Hong Kong venture capital firm, Deep Knowledge Ventures has appointed an artificial intelligence tool to help predict which companies to invest in.
So it has begun, the age when robots slowly climb to the seats of power. Or so it would seem, since biotechnology and regenerative medicine research company Aging Analytics has announced in a press release that the new algorithm they have licensed to a Hong Kong venture capital firm has been appointed to that firm’s board of directors.
Aging Analytics licensed their new algorithm or tool called VITAL, which stands for Validating Investment Tool for Advancing Life Sciences, to Deep Knowledge Ventures, a venture fund management company that focuses on mid- to long-term biotechnology investments at their early stage. Deep Knowledge Ventures has appointed VITAL to its board, where it will help the firm by predicting which companies they should invest in.
According to the venture firm’s website, it “routinely invests in both private and public companies specializing in biotechnology, regenerative medicine, oncology, drug discovery, bioinformatics and personalized medicine.”
The VITAL algorithm or program will make recommendations on investments with life sciences firms by going over large amounts of data. The program will be able to make decisions by going through information related to the financing, clinical trials, intellectual property and previous funding rounds of prospective firms.
VITAL will be the sixth member of Deep Knowledge Ventures’ board of directors and, like the other board members, the program will be able to vote on whether the firm invests in a particular company.
In an interview with Betabeat, Deep Knowledge Ventures Senior Partner, Dmitry Kaminskiy, explained that VITAL will be incorporated into board meetings in the sense that the analytical reviews made by the program will be discussed during meetings and all investment decisions will be made after VITAL provides its data.
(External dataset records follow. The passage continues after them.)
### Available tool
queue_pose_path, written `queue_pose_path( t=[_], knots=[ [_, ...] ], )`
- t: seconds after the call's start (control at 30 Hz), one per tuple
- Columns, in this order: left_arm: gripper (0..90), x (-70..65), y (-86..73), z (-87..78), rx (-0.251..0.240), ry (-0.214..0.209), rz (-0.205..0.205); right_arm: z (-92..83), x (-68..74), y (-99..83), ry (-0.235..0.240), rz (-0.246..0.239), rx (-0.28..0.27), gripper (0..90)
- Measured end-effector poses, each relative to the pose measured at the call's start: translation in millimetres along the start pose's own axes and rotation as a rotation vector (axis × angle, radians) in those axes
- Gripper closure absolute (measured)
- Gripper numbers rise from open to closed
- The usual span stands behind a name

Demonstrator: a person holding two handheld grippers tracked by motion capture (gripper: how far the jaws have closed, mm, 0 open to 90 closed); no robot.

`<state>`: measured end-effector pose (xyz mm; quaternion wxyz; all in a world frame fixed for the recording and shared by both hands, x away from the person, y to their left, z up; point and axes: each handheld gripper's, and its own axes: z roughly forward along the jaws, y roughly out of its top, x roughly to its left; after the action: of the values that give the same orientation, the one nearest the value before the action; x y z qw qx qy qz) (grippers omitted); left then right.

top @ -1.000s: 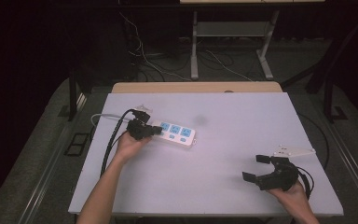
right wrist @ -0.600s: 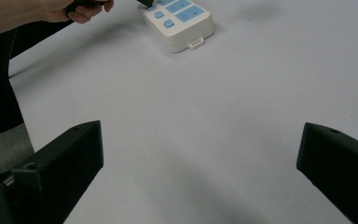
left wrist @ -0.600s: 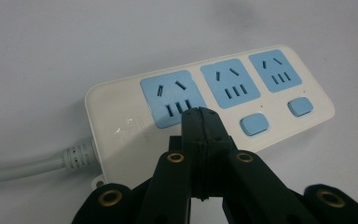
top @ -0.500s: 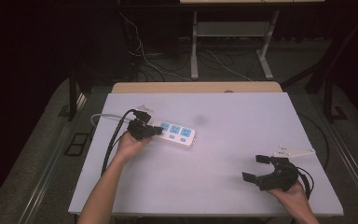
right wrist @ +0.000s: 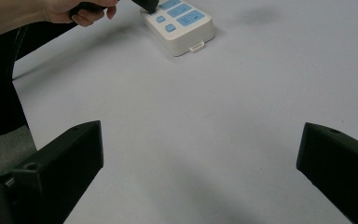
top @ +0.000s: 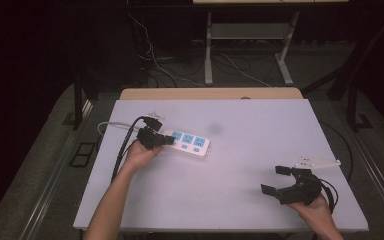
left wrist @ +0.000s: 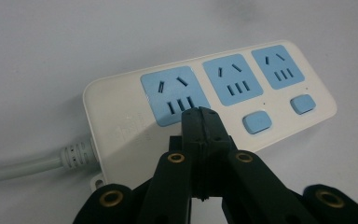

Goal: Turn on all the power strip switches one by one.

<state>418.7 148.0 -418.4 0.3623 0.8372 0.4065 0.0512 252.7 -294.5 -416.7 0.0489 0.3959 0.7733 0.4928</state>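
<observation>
A fixed high view looks forward and down over the whole white table. The left gripper view sits very close above the power strip, looking down along its own jaws. The right gripper view looks low across the table, sharing that strip far off.

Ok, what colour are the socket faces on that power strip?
Light blue, set in the white power strip; the left gripper view shows them best.

Power strip lies on the table, left of centre, its cord running off toward the left edge. Left gripper sits over the strip's cord end. Right gripper is well apart, near the front right corner.
</observation>
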Motion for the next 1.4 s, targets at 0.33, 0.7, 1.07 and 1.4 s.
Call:
queue_pose_path(
  t=[0.33,0.7,1.07,1.4],
  knots=[
    [89.8,1.0,-0.5,-0.6,-0.002,-0.005,-0.007,1.1,-0.8,-0.4,-0.004,0.006,0.0,0.3],
    [89.7,4.0,-0.4,-4.7,-0.033,-0.001,-0.026,1.0,-3.0,-0.7,-0.003,0.014,-0.003,0.3],
    [89.6,-2.4,9.4,-16.0,-0.066,-0.038,0.0,0.8,-3.4,-0.6,-0.004,0.013,-0.003,0.3],
    [89.4,-17.1,23.1,-14.3,-0.052,-0.041,0.057,0.4,-3.8,-0.5,-0.004,0.015,-0.006,0.3]
  ],
)
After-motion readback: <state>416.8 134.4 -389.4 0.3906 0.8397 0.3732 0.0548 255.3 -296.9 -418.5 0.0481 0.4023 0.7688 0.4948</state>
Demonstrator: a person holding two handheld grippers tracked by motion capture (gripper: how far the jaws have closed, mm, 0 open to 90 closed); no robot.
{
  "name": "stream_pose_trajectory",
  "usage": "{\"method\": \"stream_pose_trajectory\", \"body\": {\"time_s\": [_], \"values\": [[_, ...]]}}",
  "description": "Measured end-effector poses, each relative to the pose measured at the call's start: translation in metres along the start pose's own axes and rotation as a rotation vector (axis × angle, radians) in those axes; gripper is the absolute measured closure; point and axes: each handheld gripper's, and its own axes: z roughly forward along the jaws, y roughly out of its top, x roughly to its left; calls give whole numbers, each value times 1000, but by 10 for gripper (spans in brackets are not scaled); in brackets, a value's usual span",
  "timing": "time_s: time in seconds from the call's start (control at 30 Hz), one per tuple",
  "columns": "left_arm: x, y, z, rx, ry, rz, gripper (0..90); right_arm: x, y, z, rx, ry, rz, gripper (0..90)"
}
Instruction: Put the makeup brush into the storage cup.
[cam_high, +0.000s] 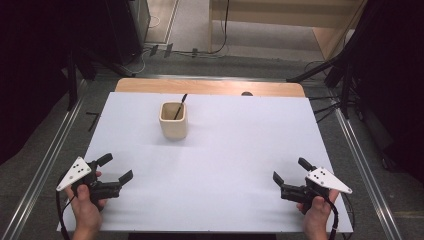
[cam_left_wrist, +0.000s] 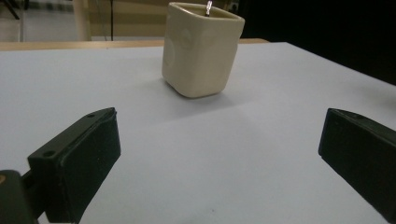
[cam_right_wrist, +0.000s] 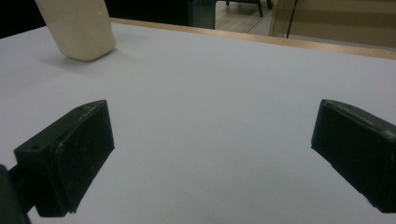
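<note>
Cup (cam_high: 173, 120) holds a dark stick (cam_high: 179, 107); my left gripper (cam_high: 116, 168) and right gripper (cam_high: 290, 171) rest nearer me than it, jaws apart.

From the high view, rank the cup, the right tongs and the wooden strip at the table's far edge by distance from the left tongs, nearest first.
1. Cream cup, ahead of the left tongs, slightly right.
2. Wooden strip, beyond the cup at the far edge.
3. Right tongs, across the white sheet at the near right.
</note>
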Motion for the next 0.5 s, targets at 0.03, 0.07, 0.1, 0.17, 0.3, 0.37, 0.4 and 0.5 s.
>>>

Although it hasn’t cast any vote just yet, the program has already helped the firm approve two investment decisions – one with Silico Medicine, a company that develops computer-assisted methods for drug discovery in aging research; and one with Pathway Pharmaceuticals, Silico’s parter firm which uses a platform called OncoFinder to select and rate personalized cancer therapies.
According to Charles Groome of Deep Knowledge Ventures, their goal is to draw attention to developing the tool as an independent decision-maker. Groome also added that at the moment the program is not exactly what most would call “artificial intelligence,” but the long term goal is to get it to that stage.